Former candidate Felber, flanked by his family and supporters, steps up to the podium in the bright autumn sunlight. Cheers and applause are heard.

My fellow Americans, the people of this nation have spoken, and spoken with a clear voice. So I am here to offer my concession. [Boos, groans, rending of garments]

I concede that I overestimated the intelligence of the American people. Though the people disagree with the President on almost every issue, you saw fit to vote for him. I never saw that coming. That's really special. And I mean "special" in the sense that we use it to describe those kids who ride the short school bus and find ways to injure themselves while eating pudding with rubber spoons. That kind of special.
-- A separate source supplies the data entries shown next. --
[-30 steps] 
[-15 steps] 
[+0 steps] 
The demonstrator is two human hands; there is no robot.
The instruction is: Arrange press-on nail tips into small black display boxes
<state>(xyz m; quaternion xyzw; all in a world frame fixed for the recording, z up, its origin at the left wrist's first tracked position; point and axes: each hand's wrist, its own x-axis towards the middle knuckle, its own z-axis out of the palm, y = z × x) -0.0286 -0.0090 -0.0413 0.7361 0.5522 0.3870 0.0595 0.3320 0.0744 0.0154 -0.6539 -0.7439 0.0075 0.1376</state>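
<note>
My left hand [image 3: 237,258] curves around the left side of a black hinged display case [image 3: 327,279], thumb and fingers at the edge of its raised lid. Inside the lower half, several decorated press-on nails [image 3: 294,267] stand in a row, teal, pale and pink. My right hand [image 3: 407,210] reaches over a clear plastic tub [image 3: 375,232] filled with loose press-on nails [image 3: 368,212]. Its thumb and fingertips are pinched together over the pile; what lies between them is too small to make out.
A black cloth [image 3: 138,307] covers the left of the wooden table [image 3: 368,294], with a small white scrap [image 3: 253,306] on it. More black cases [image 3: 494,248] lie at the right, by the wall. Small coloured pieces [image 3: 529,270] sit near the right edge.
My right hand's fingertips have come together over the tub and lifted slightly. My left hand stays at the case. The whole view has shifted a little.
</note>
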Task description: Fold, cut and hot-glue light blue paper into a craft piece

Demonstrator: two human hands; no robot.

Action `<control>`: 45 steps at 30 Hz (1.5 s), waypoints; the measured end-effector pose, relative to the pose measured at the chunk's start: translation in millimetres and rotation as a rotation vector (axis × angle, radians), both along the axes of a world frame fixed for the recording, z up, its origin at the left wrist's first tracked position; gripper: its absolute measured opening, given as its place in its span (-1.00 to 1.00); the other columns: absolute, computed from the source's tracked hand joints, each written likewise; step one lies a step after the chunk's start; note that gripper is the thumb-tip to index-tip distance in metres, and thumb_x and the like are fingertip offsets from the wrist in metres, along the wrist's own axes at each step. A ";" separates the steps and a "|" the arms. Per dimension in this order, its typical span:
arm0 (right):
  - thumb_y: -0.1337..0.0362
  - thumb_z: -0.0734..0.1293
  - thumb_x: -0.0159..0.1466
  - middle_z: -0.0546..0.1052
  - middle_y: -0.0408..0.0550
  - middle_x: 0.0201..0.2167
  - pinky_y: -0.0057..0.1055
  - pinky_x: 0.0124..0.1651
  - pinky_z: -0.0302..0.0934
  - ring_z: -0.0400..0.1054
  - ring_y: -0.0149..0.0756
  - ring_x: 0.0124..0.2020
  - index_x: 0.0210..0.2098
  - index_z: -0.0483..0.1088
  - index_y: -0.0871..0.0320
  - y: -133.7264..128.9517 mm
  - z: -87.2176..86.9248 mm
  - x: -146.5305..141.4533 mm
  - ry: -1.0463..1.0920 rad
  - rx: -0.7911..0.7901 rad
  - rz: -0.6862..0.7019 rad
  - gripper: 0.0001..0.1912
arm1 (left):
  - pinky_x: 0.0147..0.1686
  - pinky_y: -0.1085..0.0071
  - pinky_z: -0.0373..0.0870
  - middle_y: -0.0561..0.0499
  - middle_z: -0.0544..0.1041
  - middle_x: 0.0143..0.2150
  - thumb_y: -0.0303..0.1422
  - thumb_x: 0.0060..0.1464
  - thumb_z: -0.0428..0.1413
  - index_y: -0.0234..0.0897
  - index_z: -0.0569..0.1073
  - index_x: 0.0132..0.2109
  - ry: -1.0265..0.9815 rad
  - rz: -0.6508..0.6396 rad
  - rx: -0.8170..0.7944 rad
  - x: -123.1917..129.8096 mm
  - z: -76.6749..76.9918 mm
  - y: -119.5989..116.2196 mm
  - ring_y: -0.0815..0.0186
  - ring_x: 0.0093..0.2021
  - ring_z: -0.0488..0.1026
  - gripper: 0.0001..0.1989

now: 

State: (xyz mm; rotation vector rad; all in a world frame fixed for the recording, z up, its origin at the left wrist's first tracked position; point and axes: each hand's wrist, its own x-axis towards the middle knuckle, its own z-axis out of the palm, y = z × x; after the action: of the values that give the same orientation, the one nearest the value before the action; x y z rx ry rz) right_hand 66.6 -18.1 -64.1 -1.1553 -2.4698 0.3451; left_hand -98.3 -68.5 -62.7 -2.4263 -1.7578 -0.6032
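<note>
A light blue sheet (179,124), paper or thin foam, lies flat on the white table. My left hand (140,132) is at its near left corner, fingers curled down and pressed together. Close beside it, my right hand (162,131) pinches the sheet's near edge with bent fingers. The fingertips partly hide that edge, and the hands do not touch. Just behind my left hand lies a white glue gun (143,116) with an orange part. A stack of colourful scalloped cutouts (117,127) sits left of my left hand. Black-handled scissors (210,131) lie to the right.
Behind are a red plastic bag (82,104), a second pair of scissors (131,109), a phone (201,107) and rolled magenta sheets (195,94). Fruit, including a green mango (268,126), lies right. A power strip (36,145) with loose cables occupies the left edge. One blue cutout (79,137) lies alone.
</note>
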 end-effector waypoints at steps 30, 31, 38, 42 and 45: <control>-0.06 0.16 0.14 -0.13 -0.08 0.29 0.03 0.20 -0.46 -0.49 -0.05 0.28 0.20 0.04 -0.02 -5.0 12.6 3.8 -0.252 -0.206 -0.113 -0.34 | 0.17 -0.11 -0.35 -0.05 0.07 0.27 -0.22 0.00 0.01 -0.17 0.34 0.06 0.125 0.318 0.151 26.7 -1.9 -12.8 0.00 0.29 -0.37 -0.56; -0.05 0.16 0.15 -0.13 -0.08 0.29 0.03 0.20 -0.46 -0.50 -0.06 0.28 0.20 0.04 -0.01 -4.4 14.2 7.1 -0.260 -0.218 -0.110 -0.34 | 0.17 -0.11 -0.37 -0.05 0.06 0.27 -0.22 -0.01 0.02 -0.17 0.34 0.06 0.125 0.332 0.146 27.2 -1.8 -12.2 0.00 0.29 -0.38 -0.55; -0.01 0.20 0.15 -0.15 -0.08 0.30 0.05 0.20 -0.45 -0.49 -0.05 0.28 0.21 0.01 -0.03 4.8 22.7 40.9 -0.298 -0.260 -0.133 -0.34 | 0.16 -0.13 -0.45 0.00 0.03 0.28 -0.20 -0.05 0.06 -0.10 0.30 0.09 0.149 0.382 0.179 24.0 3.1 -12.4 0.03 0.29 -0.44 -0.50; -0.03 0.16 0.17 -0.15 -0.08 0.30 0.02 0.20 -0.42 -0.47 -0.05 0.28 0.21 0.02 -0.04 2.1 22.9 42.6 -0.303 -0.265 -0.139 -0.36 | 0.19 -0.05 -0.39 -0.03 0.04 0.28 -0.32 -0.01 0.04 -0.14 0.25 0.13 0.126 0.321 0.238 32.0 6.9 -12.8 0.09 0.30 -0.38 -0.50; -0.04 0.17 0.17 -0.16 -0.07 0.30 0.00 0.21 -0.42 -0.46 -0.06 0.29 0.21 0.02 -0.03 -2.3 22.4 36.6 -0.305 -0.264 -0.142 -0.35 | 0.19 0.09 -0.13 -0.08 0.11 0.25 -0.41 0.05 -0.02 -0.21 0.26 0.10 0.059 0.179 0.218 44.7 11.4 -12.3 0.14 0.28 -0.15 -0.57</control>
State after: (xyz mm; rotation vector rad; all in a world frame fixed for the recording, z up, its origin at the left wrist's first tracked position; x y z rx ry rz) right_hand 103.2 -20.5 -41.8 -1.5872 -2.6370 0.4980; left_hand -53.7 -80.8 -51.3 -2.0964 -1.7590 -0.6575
I concede that I misjudged the power of hate. That's pretty powerful stuff, and I didn't see it. So let me take a moment to congratulate the President's strategists: Putting the gay marriage amendments on the ballot in various swing states like Ohio... well, that was just genius. Genius. It got people, a certain kind of people, to the polls. The unprecedented number of folks who showed up and cited "moral values" as their biggest issue, those people changed history. The folks who consider same sex marriage a more important issue than war, or terrorism, or the economy... Who'd have thought the election would belong to them? Well, Karl Rove did. Gotta give it up to him for that. [Boos.] Now, now. Credit where it's due.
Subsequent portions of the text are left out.